I parrocchiani di Betlemme ci indicano le priorità

Il cuore della Basilica della Natività a Betlemme

È certamente un Natale strano quello che stiamo per celebrare qui in Terra Santa. Per la prima volta dopo tanti anni la città di Betlemme, nei giorni in cui tutto il mondo guarda a lei, è vuota. Se, nel racconto del primo Natale, Betlemme era piena di gente venuta a farsi registrare in occasione del censimento e se in questi ultimi anni già all’inizio dell’Avvento i pellegrini riempivano la Città, oggi invece gli alberghi sono chiusi perché vuoti, a causa della pandemia che ha chiuso i cieli e impedisce ai pellegrini di viaggiare. Per la prima volta dopo tanti anni abbiamo vissuto una Pasqua senza pellegrini a Gerusalemme e vivremo un Natale senza pellegrini a Betlemme. Grazie a Dio non è però vuota la Grotta della Natività, perché la comunità cristiana locale, nonostante le terribili difficoltà economiche che sta attraversando, continua a vivere nella città in cui Gesù è nato e continua anche a celebrare con gioia e con speranza la nascita del Bambino venuto a salvarci. In un recente incontro con parrocchiani di Betlemme mi sono state presentate le maggiori difficoltà del momento, legate alla crisi economica causata dalla pandemia.

Da 10 mesi la maggior parte dei nostri cristiani è senza lavoro in un territorio nel quale non esistono ammortizzatori sociali né welfare: misure quali la cassa integrazione e un’assistenza sanitaria per tutti sono un sogno per gli abitanti di Betlemme e di tutta la Palestina. Il desiderio non è quello di poter fare il cenone, tagliare il panettone e stappare lo spumante, ma quello di poter pagare le medicine ai propri ammalati, di riuscire a mettere qualcosa da mangiare sulla tavola per la propria famiglia e di riuscire a mandare a scuola i propri figli.

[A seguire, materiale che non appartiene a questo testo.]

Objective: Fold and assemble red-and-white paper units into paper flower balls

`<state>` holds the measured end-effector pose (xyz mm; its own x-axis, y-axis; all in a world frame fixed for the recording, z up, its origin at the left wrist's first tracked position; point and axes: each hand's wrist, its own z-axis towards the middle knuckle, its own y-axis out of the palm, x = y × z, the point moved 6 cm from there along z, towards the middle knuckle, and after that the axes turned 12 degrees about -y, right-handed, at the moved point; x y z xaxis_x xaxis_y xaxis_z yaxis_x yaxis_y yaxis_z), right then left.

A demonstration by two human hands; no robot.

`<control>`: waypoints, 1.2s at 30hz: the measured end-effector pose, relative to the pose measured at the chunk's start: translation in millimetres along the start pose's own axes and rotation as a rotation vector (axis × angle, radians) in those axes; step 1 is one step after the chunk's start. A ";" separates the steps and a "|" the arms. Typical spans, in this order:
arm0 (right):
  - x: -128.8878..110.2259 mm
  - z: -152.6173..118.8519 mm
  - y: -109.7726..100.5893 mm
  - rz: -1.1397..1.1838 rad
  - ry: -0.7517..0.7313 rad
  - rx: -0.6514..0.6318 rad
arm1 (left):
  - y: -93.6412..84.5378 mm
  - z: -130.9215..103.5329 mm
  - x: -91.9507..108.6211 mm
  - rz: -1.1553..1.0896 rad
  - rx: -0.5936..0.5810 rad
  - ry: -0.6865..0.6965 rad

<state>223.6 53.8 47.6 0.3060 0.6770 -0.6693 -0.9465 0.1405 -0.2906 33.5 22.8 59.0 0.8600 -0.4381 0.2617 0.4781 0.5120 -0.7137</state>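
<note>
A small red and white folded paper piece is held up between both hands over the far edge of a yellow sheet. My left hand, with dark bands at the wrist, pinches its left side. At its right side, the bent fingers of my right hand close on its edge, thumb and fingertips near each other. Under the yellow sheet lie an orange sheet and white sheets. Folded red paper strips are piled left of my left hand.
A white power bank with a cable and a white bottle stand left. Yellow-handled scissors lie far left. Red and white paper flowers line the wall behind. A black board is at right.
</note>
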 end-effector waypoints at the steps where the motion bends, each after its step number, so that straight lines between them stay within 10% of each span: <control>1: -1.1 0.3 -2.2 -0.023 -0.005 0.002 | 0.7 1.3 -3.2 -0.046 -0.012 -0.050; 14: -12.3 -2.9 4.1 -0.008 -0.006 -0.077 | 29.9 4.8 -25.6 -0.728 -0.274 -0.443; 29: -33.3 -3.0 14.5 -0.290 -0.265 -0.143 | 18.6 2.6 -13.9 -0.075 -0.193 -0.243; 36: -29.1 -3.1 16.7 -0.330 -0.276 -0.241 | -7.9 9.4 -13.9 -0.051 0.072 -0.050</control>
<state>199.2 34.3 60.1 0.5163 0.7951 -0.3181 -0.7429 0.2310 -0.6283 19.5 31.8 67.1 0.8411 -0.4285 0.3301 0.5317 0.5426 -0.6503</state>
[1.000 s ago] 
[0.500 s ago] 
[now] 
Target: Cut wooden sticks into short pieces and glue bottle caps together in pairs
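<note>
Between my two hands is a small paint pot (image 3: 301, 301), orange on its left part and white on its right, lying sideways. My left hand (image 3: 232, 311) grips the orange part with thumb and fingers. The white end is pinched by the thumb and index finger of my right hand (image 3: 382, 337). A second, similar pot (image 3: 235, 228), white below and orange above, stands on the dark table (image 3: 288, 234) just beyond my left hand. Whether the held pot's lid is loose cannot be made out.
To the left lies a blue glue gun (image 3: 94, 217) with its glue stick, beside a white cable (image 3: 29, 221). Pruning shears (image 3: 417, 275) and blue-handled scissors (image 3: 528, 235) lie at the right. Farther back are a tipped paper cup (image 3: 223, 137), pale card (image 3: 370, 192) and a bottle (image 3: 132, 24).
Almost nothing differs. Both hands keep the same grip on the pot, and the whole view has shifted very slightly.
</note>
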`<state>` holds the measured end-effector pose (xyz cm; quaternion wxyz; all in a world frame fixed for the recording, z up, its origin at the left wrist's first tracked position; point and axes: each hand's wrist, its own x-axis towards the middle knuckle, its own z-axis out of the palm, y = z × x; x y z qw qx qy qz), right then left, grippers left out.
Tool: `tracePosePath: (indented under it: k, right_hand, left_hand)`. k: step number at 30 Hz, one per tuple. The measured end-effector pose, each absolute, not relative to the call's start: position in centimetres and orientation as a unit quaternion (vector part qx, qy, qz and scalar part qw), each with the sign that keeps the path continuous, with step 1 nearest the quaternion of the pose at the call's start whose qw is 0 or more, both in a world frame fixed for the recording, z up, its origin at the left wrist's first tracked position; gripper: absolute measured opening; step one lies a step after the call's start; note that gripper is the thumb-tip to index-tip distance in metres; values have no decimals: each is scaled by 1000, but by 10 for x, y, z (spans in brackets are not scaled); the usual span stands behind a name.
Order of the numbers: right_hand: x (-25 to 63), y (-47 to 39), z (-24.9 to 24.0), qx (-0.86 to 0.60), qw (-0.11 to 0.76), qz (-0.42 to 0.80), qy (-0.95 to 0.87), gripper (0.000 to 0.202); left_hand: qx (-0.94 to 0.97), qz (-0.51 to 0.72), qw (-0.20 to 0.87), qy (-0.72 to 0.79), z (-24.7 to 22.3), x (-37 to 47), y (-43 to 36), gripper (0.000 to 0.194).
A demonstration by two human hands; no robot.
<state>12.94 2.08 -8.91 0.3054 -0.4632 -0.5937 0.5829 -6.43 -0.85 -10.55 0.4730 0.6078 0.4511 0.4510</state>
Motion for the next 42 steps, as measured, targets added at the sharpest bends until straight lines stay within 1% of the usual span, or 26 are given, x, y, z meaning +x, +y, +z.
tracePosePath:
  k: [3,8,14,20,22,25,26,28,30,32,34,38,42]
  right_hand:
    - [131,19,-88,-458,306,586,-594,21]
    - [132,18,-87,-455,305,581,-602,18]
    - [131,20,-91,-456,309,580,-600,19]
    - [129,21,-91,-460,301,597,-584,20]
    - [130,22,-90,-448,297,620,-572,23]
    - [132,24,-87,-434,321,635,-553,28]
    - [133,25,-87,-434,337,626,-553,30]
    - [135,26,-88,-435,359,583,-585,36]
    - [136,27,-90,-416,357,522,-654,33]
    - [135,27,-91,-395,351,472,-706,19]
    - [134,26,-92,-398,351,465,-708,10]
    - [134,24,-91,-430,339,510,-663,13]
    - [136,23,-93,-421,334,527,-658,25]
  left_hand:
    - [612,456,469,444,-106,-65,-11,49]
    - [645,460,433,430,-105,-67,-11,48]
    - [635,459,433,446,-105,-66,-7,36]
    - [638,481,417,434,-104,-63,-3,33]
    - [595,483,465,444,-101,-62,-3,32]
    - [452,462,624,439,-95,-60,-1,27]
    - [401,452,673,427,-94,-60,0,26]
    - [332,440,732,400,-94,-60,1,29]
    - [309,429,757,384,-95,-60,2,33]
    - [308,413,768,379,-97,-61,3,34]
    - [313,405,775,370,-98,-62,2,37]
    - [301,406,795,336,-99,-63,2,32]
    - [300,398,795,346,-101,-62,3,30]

I cristiani di Betlemme, proprio in questa situazione, quando li ho incontrati per organizzare in sicurezza le celebrazioni del Natale, sono stati molto espliciti nel ribadire le loro priorità: “Chiedeteci di rinunciare a tutto ma non chiedeteci di rinunciare alla possibilità di celebrare la Messa di Natale e la nascita di Gesù”. È in questo contesto, che tutti ci accomuna, che ci troviamo a celebrare il Natale 2020.

D’altro canto, il messaggio portato dagli angeli ai pastori è un messaggio di gioia e di salvezza in un contesto di povertà, di fatica e di oppressione: «Non temete: ecco, vi annuncio una grande gioia, che sarà di tutto il popolo: oggi, nella città di Davide, è nato per voi un Salvatore, che è Cristo Signore. Questo per voi il segno: troverete un bambino avvolto in fasce, adagiato in una mangiatoia» (Lc 2,10-12).

Quando tutto va bene noi dimentichiamo che abbiamo bisogno di salvezza, che la vita non è qualcosa di cui possiamo disporre a nostro piacimento, perché non siamo in grado di disporre neanche della nostra salute fisica. Forse in un contesto del genere comprendiamo meglio cosa significa, a Natale, accogliere il nostro Salvatore e accoglierlo in un bambino.

Tutta l’umanità è alla ricerca di quel Bambino che cambia il destino di ognuno di noi e del mondo intero. E al tempo stesso tutta l’umanità, accogliendo questo bambino, è invitata a diventare un’unica famiglia in cui siamo tutti fratelli e sorelle, figli dell’unico Padre, che ci ha mandato il Suo figlio, e di quel Figlio ci ha donato lo Spirito.

Riscoprirsi tutti fratelli e sorelle significa oggi riscoprire anche il valore della solidarietà con chi si trova nella stessa situazione del Bambino Gesù al momento della sua nascita: bisognoso di essere accolto, senza una casa, privo dei beni di prima necessità, perseguitato dal potente di turno, costretto a fuggire dal proprio Paese.

Ma se oggi non saremo capaci di accogliere il Bambino Gesù che continua a rendersi presente nel bimbo che chiede di poter nascere, nel vecchio messo da parte, nell’ammalato privo di compagnia, nel forestiero esiliato, nel povero emarginato, in ogni piccolo e scartato della società; se non saremo capaci di fare questo, con quale coraggio chiederemo a quel Bambino di portarci salvezza?